Task to complete: Print the data exactly. Pictures stay out.
----
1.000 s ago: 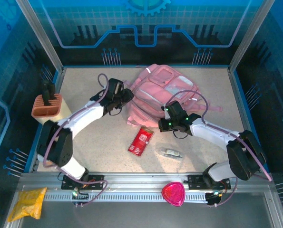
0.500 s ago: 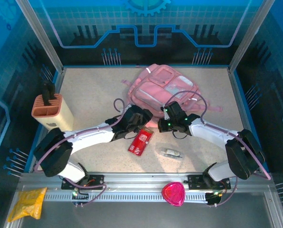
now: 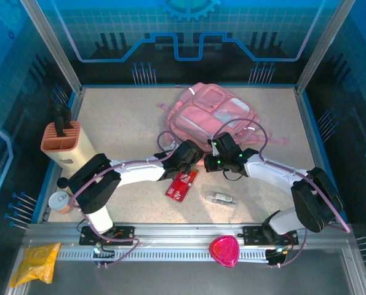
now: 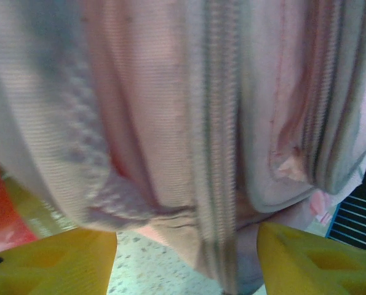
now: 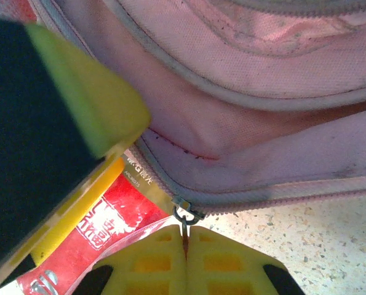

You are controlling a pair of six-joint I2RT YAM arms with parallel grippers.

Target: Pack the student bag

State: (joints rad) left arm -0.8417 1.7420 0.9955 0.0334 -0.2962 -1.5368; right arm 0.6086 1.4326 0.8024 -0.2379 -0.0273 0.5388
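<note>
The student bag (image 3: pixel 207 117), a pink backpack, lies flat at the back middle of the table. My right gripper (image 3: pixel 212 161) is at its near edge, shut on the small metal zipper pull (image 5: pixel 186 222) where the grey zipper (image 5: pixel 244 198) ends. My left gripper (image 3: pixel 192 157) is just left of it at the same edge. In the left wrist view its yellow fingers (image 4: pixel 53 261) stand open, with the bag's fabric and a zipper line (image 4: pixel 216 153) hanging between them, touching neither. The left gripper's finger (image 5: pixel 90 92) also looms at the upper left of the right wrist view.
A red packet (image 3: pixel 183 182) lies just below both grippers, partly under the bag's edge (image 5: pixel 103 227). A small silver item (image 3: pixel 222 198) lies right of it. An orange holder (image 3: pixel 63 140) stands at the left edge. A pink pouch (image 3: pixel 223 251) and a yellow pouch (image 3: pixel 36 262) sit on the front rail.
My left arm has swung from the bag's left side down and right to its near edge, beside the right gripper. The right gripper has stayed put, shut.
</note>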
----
Answer area:
1.000 s ago: 
0.500 s ago: 
now: 
now: 
now: 

You are controlling a pair of six-joint I2RT YAM arms with parallel grippers.

Target: Pack the student bag

State: (joints rad) left arm -0.8417 1.7420 0.9955 0.0334 -0.2962 -1.5368; right arm 0.6086 1.4326 0.8024 -0.2379 -0.0273 0.5388
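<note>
The student bag (image 3: pixel 207 117), a pink backpack, lies flat at the back middle of the table. My right gripper (image 3: pixel 212 161) is at its near edge, shut on the small metal zipper pull (image 5: pixel 186 222) where the grey zipper (image 5: pixel 244 198) ends. My left gripper (image 3: pixel 192 157) is just left of it at the same edge. In the left wrist view its yellow fingers (image 4: pixel 53 261) stand open, with the bag's fabric and a zipper line (image 4: pixel 216 153) hanging between them, touching neither. The left gripper's finger (image 5: pixel 90 92) also looms at the upper left of the right wrist view.
A red packet (image 3: pixel 183 182) lies just below both grippers, partly under the bag's edge (image 5: pixel 103 227). A small silver item (image 3: pixel 222 198) lies right of it. An orange holder (image 3: pixel 63 140) stands at the left edge. A pink pouch (image 3: pixel 223 251) and a yellow pouch (image 3: pixel 36 262) sit on the front rail.
My left arm has swung from the bag's left side down and right to its near edge, beside the right gripper. The right gripper has stayed put, shut.
</note>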

The exercise was answered in full.